올가미 Olgami
- Genre: Romance, Fantasy, Psychological thriller, Vampire fiction, Enemies-to-lovers
- Author: Haemuri
- Publisher: Naver Webtoon

= Trapped (webcomic) =

South Korean webcomic

Trapped, also known as Olgami, is a South Korean webtoon written and illustrated by Haemuri. It began serialization on Naver Webtoon on September 2, 2019. The series is categorized under romance, fantasy, and psychological thriller genres, notably featuring an enemies-to-lovers dynamic and vampire themes.

==Synopsis==
The story revolves around the complex and volatile relationship between Chae-a Han and Yunsu Park. Chae-a, an ex-convict with a troubled past, works as a taxi driver, while Yunsu appears to be a respectable churchgoer but is secretly a powerful vampire. Their lives become entangled when Yunsu blackmails Chae-a over a murder she did not commit.
Initially, Chae-a attempts to find a way to escape Yunsu's control, leading to a dangerous game of cat and mouse where the balance of power constantly shifts. As the narrative progresses, their dynamic evolves from a predator-and-prey relationship filled with manipulation and deceit into a deeply intertwined and often "toxic" yet compelling romance. Both characters, shaped by their own traumas, struggle with understanding and expressing love, leading to a slow-burn development of their feelings. The webtoon explores themes of survival, revenge, and the complexities of unhealthy relationships, often with a dark and gruesome portrayal of vampirism.

==Characters==
Chae-a Han (한채아): The female protagonist, initially portrayed as a foul-mouthed ex-convict and a resilient survivor.

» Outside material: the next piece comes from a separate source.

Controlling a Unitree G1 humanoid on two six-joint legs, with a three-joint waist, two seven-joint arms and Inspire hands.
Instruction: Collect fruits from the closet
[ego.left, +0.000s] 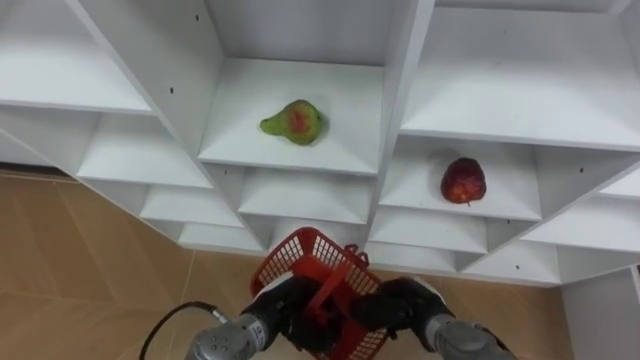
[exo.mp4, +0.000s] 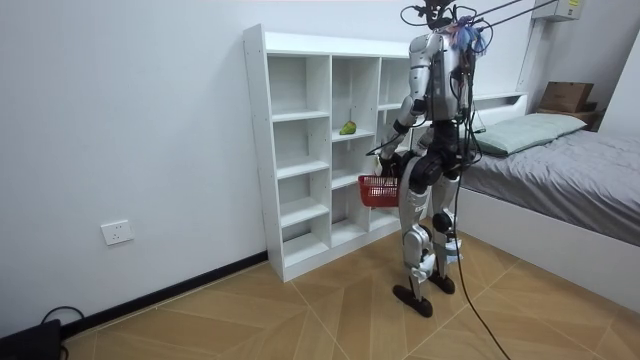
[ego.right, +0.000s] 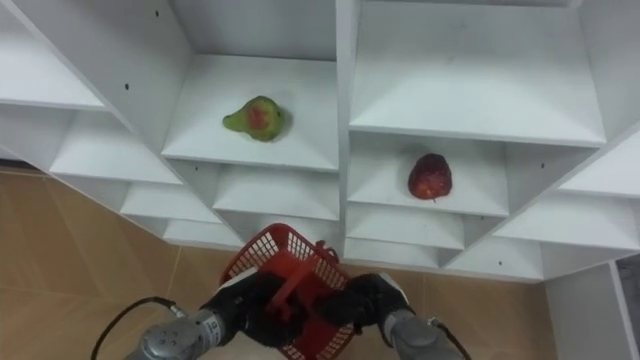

She is intelligent and headstrong, constantly trying to outwit Yunsu and fight for her freedom, even resorting to morally ambiguous means.

Yunsu Park (박윤수): The male protagonist, a vampire who blackmails Chae-a. He is initially depicted as a cruel and manipulative figure, but his character develops throughout the story, revealing his own vulnerabilities and capacity for love, albeit expressed in a "twisted" manner.

==Publication==
Trapped was written and illustrated by Haemuri. It premiered on Naver Webtoon in South Korea on September 2, 2019. The series has garnered significant readership and has been discussed extensively across online communities.